Eleni had complied perfectly, in part because she had been pregnant and didn’t want to lose her baby. The last time Bryn had touched base with her, she’d been on a methadone script, had a job and was raising her daughter, Angela.

Then she’d failed her drug court requirements. She hadn’t started using. Instead, she had agreed to let her ex-boyfriend, her baby’s father, stay with her, and he was a user. It was a violation of drug court rules. She’d been caught, and the drug court judge had ordered jail time. The county jail didn’t allow inmates to have methadone. There were, however, plenty of ways to get heroin inside—and that’s what Eleni did.

That had been less than three months ago. Last week Eleni had been arrested again on possession charges. She was one of the people who had been denied bail, unsurprising given her criminal history—but a definite blow to her morale.

When Eleni came in, her head was bowed with shame. Bryn didn’t mention the history between them; didn’t give voice to the disappointment they both felt seeing Eleni back in this position. It wasn’t her job to scold or moralize. She wasn’t Eleni’s therapist or preacher or doctor—or even her friend.

Eleni listened as Bryn reminded her of what she was there for and talked her through the next steps of the legal process. When she spoke, her voice sounded dull. “Can you get me back into drug court?”

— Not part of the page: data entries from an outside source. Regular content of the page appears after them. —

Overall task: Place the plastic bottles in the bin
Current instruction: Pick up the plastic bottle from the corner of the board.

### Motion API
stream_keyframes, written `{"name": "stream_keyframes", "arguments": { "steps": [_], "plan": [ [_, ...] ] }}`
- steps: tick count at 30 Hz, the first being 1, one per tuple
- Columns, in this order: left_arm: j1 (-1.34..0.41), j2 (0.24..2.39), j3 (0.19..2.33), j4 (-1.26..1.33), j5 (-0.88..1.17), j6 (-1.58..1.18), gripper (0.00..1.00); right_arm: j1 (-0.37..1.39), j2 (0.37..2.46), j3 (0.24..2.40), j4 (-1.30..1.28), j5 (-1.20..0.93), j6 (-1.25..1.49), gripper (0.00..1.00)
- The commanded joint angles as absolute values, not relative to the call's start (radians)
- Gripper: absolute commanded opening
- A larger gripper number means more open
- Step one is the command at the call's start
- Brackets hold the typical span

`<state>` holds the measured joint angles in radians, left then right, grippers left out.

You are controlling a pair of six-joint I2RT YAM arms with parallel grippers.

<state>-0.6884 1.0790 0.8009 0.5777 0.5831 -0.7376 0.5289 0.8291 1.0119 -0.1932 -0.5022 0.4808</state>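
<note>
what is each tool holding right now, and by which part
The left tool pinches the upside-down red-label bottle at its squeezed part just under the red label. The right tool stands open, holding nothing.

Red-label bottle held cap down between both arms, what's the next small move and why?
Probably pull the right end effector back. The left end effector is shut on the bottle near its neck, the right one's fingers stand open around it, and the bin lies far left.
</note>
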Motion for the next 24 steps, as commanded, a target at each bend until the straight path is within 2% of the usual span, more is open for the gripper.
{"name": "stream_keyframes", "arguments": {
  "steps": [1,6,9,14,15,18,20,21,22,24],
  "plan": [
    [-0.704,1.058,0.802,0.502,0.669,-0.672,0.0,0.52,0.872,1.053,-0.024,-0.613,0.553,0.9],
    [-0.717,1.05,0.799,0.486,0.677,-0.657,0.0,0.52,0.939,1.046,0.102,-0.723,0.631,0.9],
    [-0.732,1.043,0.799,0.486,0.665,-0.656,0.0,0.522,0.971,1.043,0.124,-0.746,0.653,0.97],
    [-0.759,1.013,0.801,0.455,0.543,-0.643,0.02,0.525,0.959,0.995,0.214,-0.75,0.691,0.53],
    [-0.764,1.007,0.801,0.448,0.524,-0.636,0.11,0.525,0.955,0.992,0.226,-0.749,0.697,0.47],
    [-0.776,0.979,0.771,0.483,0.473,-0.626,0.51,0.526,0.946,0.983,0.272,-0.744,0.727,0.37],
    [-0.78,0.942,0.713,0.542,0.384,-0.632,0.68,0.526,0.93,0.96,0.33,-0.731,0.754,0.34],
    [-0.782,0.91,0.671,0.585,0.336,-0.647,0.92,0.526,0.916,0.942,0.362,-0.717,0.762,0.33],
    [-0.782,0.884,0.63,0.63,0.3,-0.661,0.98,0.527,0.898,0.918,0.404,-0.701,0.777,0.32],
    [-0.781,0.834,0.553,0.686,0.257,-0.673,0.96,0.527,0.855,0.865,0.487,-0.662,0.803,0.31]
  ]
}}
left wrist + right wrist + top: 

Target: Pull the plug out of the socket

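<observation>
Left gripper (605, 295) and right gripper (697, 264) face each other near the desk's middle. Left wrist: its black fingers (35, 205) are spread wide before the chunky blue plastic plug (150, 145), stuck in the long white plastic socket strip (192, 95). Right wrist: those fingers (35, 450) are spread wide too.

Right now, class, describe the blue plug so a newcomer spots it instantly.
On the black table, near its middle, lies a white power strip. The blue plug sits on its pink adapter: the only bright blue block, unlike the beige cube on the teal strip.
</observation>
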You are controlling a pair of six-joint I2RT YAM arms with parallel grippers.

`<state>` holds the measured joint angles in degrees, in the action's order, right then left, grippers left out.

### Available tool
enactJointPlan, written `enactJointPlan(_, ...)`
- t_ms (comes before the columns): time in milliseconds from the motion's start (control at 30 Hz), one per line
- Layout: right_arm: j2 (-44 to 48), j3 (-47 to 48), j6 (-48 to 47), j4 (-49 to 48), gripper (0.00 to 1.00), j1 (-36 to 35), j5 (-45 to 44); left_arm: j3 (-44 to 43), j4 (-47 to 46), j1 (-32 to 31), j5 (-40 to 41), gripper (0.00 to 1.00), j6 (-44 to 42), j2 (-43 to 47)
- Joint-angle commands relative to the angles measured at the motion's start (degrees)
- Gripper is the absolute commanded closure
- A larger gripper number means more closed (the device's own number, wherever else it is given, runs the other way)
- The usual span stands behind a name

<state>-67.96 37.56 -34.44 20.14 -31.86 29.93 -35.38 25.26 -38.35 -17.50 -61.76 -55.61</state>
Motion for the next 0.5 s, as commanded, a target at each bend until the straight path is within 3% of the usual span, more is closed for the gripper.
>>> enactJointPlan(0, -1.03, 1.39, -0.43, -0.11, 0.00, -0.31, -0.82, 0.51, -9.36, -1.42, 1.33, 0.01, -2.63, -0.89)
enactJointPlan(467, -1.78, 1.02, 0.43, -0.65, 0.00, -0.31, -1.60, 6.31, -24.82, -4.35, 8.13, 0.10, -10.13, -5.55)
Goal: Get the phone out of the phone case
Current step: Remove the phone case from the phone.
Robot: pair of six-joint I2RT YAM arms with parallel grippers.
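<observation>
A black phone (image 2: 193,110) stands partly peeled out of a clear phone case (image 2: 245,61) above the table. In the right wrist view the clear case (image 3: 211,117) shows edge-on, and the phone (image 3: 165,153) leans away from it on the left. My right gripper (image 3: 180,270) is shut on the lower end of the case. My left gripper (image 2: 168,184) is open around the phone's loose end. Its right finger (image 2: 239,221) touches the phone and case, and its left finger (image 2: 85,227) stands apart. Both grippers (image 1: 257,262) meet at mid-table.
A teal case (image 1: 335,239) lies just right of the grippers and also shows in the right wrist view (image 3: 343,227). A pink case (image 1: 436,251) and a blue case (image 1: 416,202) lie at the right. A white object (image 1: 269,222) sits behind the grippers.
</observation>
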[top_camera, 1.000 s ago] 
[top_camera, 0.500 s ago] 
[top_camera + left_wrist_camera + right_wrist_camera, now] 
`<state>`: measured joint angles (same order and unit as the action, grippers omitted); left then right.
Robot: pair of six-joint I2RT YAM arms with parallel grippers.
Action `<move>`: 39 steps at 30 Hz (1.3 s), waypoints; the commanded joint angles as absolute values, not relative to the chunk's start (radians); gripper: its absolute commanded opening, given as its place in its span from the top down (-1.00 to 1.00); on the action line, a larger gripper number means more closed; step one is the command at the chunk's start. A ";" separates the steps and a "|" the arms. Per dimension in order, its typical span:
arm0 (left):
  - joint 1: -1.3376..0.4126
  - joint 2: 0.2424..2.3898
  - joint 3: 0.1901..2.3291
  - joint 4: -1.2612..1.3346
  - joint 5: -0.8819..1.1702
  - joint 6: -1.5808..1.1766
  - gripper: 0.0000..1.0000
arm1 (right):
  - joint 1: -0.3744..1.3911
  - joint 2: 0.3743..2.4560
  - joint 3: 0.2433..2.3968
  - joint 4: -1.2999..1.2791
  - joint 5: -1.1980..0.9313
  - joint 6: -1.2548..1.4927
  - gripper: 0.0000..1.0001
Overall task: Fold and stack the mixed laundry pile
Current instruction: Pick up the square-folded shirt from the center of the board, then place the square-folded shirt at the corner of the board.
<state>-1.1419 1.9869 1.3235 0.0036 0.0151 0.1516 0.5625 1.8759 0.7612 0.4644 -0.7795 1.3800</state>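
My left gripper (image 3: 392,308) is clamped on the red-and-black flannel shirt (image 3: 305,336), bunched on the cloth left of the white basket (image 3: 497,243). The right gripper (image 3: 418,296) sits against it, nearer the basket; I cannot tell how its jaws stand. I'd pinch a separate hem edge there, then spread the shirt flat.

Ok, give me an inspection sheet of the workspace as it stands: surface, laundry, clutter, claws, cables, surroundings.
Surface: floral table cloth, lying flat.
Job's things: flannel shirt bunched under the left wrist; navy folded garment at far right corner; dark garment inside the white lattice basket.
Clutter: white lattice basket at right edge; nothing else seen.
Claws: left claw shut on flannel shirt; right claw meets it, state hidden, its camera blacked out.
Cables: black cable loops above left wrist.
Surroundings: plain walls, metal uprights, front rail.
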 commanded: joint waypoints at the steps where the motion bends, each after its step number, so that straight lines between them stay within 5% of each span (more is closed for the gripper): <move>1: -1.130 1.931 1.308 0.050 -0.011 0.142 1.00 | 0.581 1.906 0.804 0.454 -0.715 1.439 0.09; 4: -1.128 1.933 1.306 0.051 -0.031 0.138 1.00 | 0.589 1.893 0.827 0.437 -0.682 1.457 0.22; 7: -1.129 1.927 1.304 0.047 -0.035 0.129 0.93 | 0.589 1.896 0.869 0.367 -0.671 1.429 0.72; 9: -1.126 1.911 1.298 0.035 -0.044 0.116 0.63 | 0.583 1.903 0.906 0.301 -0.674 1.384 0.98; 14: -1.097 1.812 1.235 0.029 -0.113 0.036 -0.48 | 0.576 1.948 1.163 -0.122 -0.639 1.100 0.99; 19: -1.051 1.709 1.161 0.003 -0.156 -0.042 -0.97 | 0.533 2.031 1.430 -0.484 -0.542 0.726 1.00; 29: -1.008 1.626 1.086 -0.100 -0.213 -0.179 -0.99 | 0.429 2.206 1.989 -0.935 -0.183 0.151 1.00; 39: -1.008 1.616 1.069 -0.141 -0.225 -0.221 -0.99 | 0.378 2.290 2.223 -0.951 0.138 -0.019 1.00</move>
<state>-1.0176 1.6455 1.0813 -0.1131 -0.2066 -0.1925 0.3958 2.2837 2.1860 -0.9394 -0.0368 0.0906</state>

It was the question Bryn had been dreading. “Probably not. You failed it the first time. Judge Travers doesn’t really give second chances.” Bryn hesitated, weighing the risk of giving false hope against the fear of destroying Eleni’s hope completely. “There are extraordinary cases sometimes where the judge will allow it, if the DA really pushes. I can talk to DA Beck and see if she would be willing to do that for you. But the odds are this time you’ll stay in the criminal system.”

“Please try. I don’t want more jail time.”

“I will. I’ll need all the facts, though. Where was Angela when you were using?”

“With my mom. I asked her to keep her for a while. I knew I was in bad shape.”

“What about your job?” Eleni had worked as a cashier at a grocery store.

“They fired me when Judge Travers sent me to jail. I went to two interviews, but they could tell I was strung out.”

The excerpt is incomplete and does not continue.